Robert Gallery suited up in 104 career games for the then-Oakland Raiders and Seattle Seahawks over an eight-year period.
Gallery was nowhere near the same stratosphere as Orlando Pace, Anthony Munoz, Roosevelt Brown, or Jonathan Ogden during their heydays.
While he wasn’t a major bust, it was clear he was a highly-touted prospect who was mediocre at best in the National Football League.
Robert Gallery credits his character and accomplishments to his farm upbringing in the midwest:
“I believe that type of upbringing has shaped me to be who I am and the things I accomplished,” Gallery told HawkCentral.com in September 2015. “It’s just Iowa to me, that’s what it is.”
Gallery made the comment a few days before the America Needs Farmers movement inducted him into its ANF Wall of Honor at Kinnick Stadium’s northwest concourse, per Leistikow.
Gallery and his wife Becca, a former Iowa Hawkeyes women’s basketball player, have three children: Hayden, 11; Brooklyn, 9; and Lincoln, 6.
They currently reside in the Northern California area.
Robert Gallery put his five-acre gated compound on the market for $5.998 million in April 2020, per The Los Angeles Times’ Jack Flemming.
— Hawkeye Football (@HawkeyeFootball) June 2, 2021
Gallery and his Iowa Hawkeyes teammate Dallas Clark – a Pro Bowl tight end of the Indianapolis Colts – were included in the 2022 College Hall of Fame ballot in June 2021.
Robert Gallery currently manages his business called Vintage Trucker LLT.
In that line of work, he helps supply classic American-made cars to pro athletes.
Gallery discussed the fundamentals of his business with HawkeyeSports.com in 2017:
“I help anyone, especially professional athletes, get into the vintage cars they want.”

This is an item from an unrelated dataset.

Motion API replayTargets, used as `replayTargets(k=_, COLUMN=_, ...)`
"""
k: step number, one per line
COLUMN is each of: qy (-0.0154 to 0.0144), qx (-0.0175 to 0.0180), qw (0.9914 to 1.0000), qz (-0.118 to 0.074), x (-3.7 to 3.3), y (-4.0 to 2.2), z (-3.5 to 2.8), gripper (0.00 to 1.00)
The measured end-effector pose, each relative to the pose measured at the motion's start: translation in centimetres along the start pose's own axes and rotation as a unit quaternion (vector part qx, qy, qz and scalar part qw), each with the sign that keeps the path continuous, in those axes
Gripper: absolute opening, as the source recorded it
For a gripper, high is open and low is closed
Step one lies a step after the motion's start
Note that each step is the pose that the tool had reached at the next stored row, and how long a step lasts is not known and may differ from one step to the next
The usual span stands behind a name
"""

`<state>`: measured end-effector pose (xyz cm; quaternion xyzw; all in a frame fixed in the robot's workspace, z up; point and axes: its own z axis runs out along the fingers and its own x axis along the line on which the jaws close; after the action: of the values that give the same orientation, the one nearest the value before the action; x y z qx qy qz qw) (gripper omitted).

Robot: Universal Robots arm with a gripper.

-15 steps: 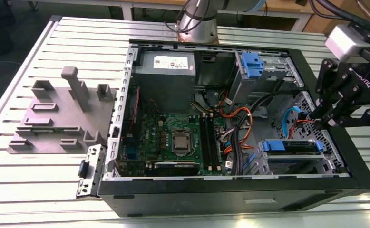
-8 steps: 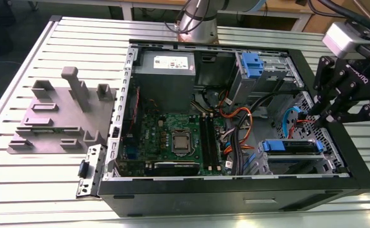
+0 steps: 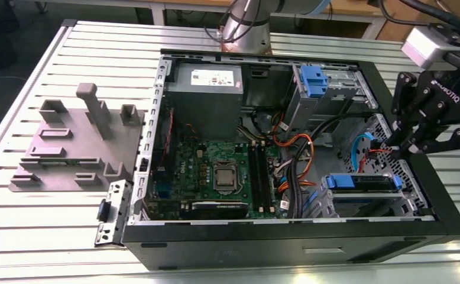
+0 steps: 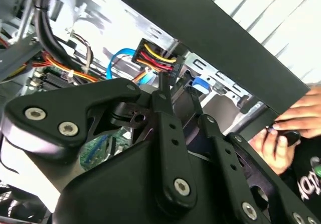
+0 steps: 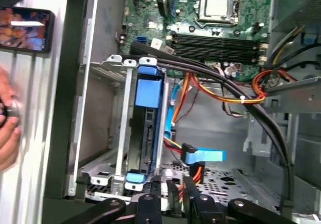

“So many guys are taken advantage of because of who they are. Their salaries are public knowledge, so they don’t always get the product they deserve.”
“I try to get them a quality piece or get them to the right people who will build what they want.”
Robert Gallery visits his family’s farm in Masonville, IA every fall to help his parents harvest corn and soybeans, per Miller.
Since Gallery didn’t exceed expectations in the pros, he’ll be remembered more for his days as one of the best college offensive linemen in the nation.